Die Beziehung zwischen Präsident und Ölindustrie

Diese Aussage überraschte viele, da Präsident Trump enge Beziehungen zu den Ölunternehmen unterhält, die großzügig zu seinem Wahlkampf beigetragen haben. Er hat auch die Entwicklung der amerikanischen Öl- und Gasindustrie in seiner zweiten Amtszeit als Priorität behandelt und versprochen, die globale Energiedominanz der USA zu etablieren.



Obwohl einige Erfolge erzielt wurden, ist umstritten, ob die Unterstützung der Bundesregierung tatsächlich die USA zum größten Erdöl- und Erdgasexporteur der Welt gemacht hat oder ob dies das Ergebnis jahrelanger Bemühungen der Industrie war, widerstandsfähiger gegen Herausforderungen zu werden.



Reaktion der Ölindustrie

Die Industrie reagierte auf Trumps Vorwürfe des "Ausbeutens" von Verbrauchern mit einer Erklärung, in der sie betonte, dass Raffinerien und Kraftstoffmarketer nicht koordiniert über Preise entscheiden und nur die internationalen Rohölmarkttrends folgen.



UnternehmenBenzinpreis (US-Dollar/Gallone)Rohölpreis (US-Dollar/Fass)Zeitraum
Chevron4,0085,00August 2023
Exxon4,0085,00August 2023
Rekordpreis 20225,00100,00Juni 2022

Trump räumte ein, dass die Preise angepasst wurden, mit einem landesweiten Durchschnitt unter 4 US-Dollar pro Gallone. Er beharrte jedoch darauf, dass der Benzinpreis bei 2,50 US-Dollar liegen sollte, und wenn nicht, sei es die Schuld von Chevron, Exxon, Shell und BP.

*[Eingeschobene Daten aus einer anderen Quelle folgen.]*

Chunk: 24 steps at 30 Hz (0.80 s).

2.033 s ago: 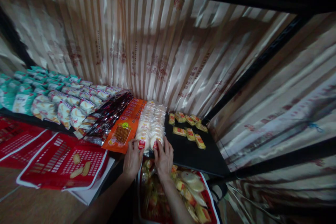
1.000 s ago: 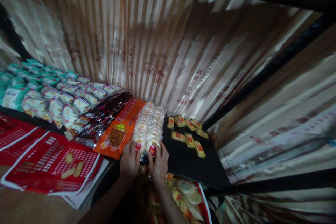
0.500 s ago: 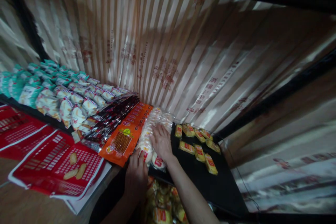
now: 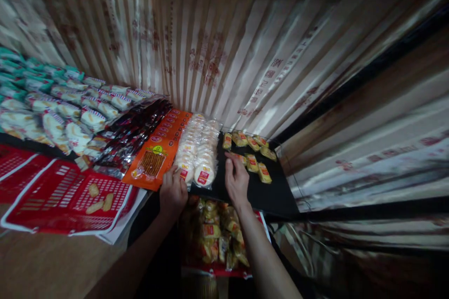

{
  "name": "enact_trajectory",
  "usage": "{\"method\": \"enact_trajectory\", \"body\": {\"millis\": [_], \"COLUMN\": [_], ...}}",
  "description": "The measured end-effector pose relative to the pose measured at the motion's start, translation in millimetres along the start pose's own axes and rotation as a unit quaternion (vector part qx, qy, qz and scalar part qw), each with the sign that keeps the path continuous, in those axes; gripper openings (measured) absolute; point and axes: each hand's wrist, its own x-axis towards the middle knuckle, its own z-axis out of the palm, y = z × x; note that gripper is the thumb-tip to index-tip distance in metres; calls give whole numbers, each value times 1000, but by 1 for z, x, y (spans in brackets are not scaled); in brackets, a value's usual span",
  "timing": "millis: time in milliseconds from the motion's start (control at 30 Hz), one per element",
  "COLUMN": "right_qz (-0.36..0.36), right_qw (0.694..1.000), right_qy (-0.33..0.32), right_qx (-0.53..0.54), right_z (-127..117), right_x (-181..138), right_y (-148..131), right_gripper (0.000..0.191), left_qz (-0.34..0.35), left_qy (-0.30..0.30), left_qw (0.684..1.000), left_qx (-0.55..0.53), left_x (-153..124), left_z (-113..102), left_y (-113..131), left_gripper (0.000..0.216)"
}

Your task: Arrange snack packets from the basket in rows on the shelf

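Two rows of clear-wrapped white round crackers [image 4: 205, 175] lie side by side on a black surface [image 4: 224, 189], with red labels on the front packs. At the front left corner of these rows is my left hand [image 4: 173, 192], its fingers loosely bent against the nearest pack; I see nothing held in it. My right hand [image 4: 237, 180] is over the black surface, right of the crackers, fingers stretched forward and apart from the rows. Its fingertips reach the small yellow snack packets [image 4: 251, 162], partly covering one. No packet shows in its grasp.
Left of the crackers lies an orange snack bag [image 4: 154, 161], then dark shiny packs [image 4: 136, 126] and rows of white and teal packs [image 4: 75, 98]. Red printed bags [image 4: 70, 196] hang in front. Below sits a box of yellow packets [image 4: 213, 233]. A pleated curtain [image 4: 210, 32] stands behind.
My right hand has lifted off the white crackers and moved right, to the yellow packets. My left hand stays by the front left packs. The view has tilted down, showing more of the box below.
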Motion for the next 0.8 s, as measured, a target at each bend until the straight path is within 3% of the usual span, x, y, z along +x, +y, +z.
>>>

Eine Sprecherin des American Petroleum Institute betonte, dass die Industrie das Ziel teilt, Benzinpreise an den Zapfsäsen zu senken und die Stabilität auf dem globalen Energiemarkt wiederherzustellen. Bethany Williams wies jedoch darauf hin, dass "Benzinpreise nicht mit Rohölpreisen korrelieren, insbesondere in einer globalen Krise, die die Versorgung, Verarbeitung und Lagerbestände betrifft."



Aktuelle politische und wirtschaftliche Lage

Während die USA und Iran Fortschritte bei den Friedensverhandlungen erzielt haben, wurde ein endgültiges Abkommen noch nicht erreicht. Die Wiederherstellung des Schiffsverkehrs durch die Straße von Hormus läuft zwar, ist aber instabil. Dies bedeutet, dass das Preziel des Präsidenten in naher Zukunft schwer zu erreichen sein wird.



Was die Gewinne der großen Ölkonzerne betrifft, könnten sie stärkeren Unmut und entschlosseneres Handeln seitens der Regierung auslösen, wofür die Industrie durch Lobbyarbeit im Weißen Haus bereits gewappnet ist.